I did think about going straight onto to the slabs with the three courses of bricks and leveling over the floor then using a liquid DPC before laying chipboard flooring but now I am now thinking to lay a concrete slab on the stone slabs, say 75mm thick and putting the brick base on that.
What are your thoughts guys?


----------



## MikeG. (27 Jun 2019)

I'd lift the stones and see what is underneath. If they've been properly laid on a sub-base, with organic material removed, then fine, build on that if you must. I wouldn't personally, but that's your choice. If they are just laid on top-soil, as you usually find in gardens, then I certainly wouldn't build directly on the slabs.

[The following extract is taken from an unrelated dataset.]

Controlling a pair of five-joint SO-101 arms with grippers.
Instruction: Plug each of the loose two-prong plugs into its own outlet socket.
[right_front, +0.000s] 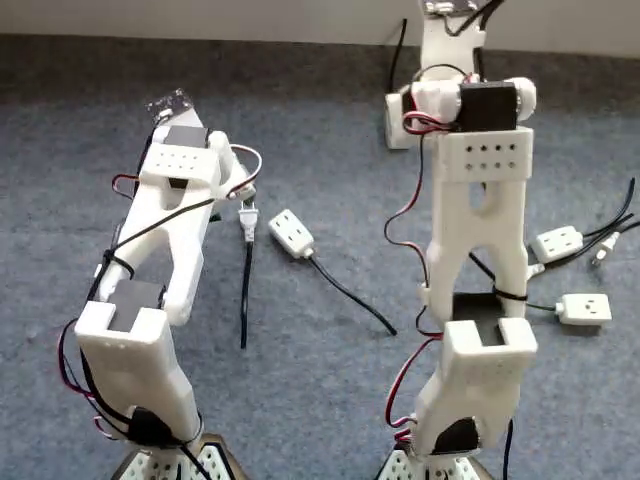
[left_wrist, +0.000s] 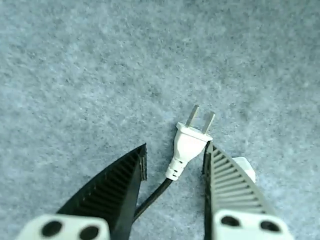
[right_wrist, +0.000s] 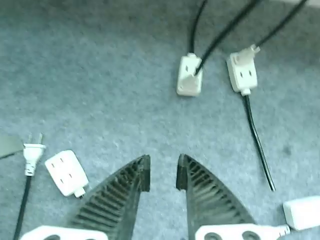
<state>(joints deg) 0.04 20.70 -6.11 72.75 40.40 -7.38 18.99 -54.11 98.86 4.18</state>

The biggest issue with a plinth laid directly onto a flat patio-type base is that will be a direct route through for damp, through the bottom bed of mortar, but of course, there are also the structural issues I've mentioned. Do it once, properly, and you won't regret it.


----------



## That would work (27 Jun 2019)

Yes fair comment, the slabs are on a large raised staged area and are certainly on a lot of hardcore and good layer of concrete but yes Im going to have a further look underneath. re the damp proofing was going to use a few layers of liquid... so 'tanking' the whole base and up the inside of the brick courses and then the usual dpc under the sole plate.


----------



## That would work (27 Jun 2019)

Ok yes see what you mean re damp ingress being almost impossible to stop long term through the bottom mortar if I were to go straight off the stone slabs. Im going to lay a concrete slab on top of the stones. Im thinking 75mm?


----------



## MikeG. (27 Jun 2019)

Strong concrete, well cast, should be fine at 75mm if the base is absolutely rock solid. If in doubt, make it 100mm.


----------



## That would work (27 Jun 2019)

Thank you. Due to the construction its going to be easier to use a liquid dpc (under a chipboard/osb floor) and up the inside of the brick courses which will in turn be covered with the internal osb lining. 
And 5:1 all in ballast.
Does this sound ok?


----------